Here's the code that should reproduce it:
library(tidyverse)
gist <- 'https://gist.githubusercontent.com/breichholf/3b2e5eb253a932b8b0e540812811ecb6/raw/2798b2a58e281fcd3867e4dbf4adbe11f8a7b4f3/test.bed'
bed <- read_tsv(gist, col_names = c('chromosome', 'start', 'end', 'gene', 'score', 'strand', 'anno.id', 'interval.id', 'window.id'))
geneBed <-
bed %>%
group_by(interval.id) %>%
mutate(min.start = min(start),
max.end = max(end),
dist.to.start = start - min.start,
exon.len = end - start,
cds.start = min.start,
cds.end = max.end,
all.starts = paste(dist.to.start, collapse=","),
all.lens = paste(exon.len, collapse=","))
> geneBed %>% distinct(interval.id, .keep_all = TRUE)
Error in distinct_impl(dist$data, dist$vars, dist$keep) :
Value of SET_STRING_ELT() must be a 'CHARSXP' not a 'integer'
The reason I figured it might have something to do with the encoding is that write_tsv also throws an error:
> geneBed %>% write_tsv('test.txt')
Error in stream_delim_(df, path, ...) :
'translateCharUTF8' must be called on a CHARSXP
However, as mentioned above geneBed %>% distinct(interval.id) without .keep_all = TRUE performs as expected.

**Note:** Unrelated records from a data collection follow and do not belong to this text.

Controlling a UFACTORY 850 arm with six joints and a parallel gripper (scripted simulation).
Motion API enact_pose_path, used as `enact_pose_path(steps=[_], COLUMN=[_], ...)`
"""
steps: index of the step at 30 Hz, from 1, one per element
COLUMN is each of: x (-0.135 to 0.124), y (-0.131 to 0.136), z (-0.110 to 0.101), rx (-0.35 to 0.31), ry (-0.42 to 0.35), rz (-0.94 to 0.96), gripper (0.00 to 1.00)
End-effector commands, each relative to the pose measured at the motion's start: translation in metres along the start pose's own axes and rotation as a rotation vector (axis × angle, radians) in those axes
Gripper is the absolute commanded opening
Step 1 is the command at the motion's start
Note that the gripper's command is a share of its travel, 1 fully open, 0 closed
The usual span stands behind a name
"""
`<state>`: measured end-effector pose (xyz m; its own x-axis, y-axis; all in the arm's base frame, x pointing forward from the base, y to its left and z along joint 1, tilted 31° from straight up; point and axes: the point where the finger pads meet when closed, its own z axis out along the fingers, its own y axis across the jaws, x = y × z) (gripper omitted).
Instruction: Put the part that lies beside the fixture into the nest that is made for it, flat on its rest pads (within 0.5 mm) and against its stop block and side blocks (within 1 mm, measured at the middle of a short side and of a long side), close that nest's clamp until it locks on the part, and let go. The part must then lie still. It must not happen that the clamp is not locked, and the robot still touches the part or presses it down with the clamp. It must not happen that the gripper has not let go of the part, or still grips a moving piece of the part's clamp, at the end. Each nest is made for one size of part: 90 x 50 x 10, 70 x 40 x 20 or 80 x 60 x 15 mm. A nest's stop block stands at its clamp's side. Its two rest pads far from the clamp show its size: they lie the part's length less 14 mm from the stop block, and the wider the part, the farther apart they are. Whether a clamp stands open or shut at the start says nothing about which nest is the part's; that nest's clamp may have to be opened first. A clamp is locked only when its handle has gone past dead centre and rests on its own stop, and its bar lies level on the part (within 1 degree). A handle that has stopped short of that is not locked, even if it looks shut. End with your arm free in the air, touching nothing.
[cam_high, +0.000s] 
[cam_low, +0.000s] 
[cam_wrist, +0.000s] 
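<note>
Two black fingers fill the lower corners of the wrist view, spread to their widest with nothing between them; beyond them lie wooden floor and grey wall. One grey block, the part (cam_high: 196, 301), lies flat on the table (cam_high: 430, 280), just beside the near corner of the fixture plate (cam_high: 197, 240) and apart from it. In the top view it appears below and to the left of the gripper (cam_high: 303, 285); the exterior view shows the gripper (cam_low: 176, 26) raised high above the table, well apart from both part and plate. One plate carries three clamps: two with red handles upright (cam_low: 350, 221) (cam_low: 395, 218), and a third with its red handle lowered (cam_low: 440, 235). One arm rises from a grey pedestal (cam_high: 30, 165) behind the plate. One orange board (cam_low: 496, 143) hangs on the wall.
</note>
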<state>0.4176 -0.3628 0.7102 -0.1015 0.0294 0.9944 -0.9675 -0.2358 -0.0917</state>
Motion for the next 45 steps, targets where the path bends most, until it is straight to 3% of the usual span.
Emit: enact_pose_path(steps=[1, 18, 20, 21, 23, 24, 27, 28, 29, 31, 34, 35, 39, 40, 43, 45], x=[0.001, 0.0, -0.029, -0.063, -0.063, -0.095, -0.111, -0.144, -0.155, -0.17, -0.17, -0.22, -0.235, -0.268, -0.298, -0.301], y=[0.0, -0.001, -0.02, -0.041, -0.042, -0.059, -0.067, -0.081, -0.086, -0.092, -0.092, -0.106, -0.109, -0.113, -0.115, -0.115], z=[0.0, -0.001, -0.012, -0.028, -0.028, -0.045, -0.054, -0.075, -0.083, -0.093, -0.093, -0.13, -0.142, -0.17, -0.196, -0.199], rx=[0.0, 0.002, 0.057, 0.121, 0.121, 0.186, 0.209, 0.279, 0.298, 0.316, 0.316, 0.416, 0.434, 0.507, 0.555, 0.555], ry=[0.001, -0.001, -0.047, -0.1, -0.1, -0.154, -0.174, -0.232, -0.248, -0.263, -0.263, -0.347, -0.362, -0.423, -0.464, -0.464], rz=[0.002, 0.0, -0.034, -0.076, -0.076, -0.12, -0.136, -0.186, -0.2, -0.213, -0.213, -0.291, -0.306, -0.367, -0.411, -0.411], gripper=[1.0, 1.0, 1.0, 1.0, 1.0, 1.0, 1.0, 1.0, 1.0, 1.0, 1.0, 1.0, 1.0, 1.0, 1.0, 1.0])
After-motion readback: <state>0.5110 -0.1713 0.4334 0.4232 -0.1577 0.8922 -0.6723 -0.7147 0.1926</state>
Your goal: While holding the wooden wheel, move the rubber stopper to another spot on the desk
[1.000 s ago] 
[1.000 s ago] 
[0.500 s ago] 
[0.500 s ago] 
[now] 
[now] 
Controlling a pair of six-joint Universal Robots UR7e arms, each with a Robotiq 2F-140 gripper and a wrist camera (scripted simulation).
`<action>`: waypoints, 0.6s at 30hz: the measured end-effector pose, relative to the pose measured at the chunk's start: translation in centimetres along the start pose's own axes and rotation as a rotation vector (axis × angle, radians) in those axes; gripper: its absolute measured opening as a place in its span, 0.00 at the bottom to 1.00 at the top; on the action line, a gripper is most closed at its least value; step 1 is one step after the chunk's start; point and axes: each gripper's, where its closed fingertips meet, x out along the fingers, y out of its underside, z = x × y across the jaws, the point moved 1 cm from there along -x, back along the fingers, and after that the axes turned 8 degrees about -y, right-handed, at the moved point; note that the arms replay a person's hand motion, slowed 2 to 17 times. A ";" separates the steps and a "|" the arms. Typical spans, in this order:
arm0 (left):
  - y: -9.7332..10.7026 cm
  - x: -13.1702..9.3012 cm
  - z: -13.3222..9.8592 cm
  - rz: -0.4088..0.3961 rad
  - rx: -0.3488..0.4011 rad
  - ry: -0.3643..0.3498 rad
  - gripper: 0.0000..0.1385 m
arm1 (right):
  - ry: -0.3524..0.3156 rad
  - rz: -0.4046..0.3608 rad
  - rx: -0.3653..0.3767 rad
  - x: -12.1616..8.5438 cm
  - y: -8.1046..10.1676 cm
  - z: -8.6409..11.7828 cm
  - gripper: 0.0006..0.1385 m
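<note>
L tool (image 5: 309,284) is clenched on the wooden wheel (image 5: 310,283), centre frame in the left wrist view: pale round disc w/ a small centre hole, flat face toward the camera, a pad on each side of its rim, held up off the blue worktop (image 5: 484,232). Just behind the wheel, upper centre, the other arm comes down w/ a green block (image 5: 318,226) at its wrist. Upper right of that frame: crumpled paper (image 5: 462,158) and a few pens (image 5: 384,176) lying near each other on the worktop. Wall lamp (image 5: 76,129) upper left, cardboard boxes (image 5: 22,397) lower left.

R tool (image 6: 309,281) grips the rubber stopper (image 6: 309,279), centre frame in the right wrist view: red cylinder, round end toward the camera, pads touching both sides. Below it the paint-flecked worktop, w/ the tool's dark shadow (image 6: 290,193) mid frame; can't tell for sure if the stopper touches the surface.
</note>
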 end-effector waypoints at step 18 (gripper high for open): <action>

Additionally, perhaps of note: unique() also throws an error:
> geneBed %>% unique()
Error in paste(chromosome = c("chr1", "chr10", "chr11", "chr12", "chr11", :
'translateChar' must be called on a CHARSXP
I've tried the same code on another machine (OSX instead of linux), and can reproduce the error if it's from a fresh R session. I've (strangely only sometimes) managed to resolve the error, by splitting up mutate in to several statements, or piping directly into distinct after mutate, but haven't been able to work out how to reproduce the fix so far, unfortunately.
If there's anything I can do or try on my end please let me know.
Relevant session info:
> sessionInfo()
R version 3.4.0 (2017-04-21)
Platform: x86_64-pc-linux-gnu (64-bit)
Running under: Debian GNU/Linux 7 (wheezy)
Matrix products: default
BLAS: /usr/lib/atlas-base/atlas/libblas.so.3.0
LAPACK: /usr/lib/lapack/liblapack.so.3.0
locale:
[1] C
attached base packages:
[1] stats graphics grDevices utils datasets methods base
other attached packages:
[1] bindrcpp_0.2 dplyr_0.7.1 purrr_0.2.2.2 readr_1.1.1
[5] tidyr_0.6.3 tibble_1.3.3 ggplot2_2.2.1 tidyverse_1.1.1
loaded via a namespace (and not attached):
[1] Rcpp_0.12.11 cellranger_1.1.0 compiler_3.4.0 plyr_1.8.4
[5] bindr_0.1 forcats_0.2.0 tools_3.4.0 jsonlite_1.5
[9] lubridate_1.6.0 nlme_3.1-131 gtable_0.2.0 lattice_0.20-35
[13] pkgconfig_2.0.1 rlang_0.1.1 psych_1.7.5 curl_2.7
[17] parallel_3.4.0 haven_1.1.0 xml2_1.1.1 stringr_1.2.0
[21] httr_1.2.1 hms_0.3 grid_3.4.0 glue_1.1.1
[25] R6_2.2.2 readxl_1.0.0 foreign_0.8-69 reshape2_1.4.2
[29] modelr_0.1.0 magrittr_1.5 scales_0.4.1 rvest_0.3.2
[33] assertthat_0.2.0 mnormt_1.5-5 colorspace_1.3-2 stringi_1.1.5
[37] lazyeval_0.2.0 munsell_0.4.3 broom_0.4.2
Edit
FWIW, after downgrading to dplyr == 0.5.0 makes the above code fine.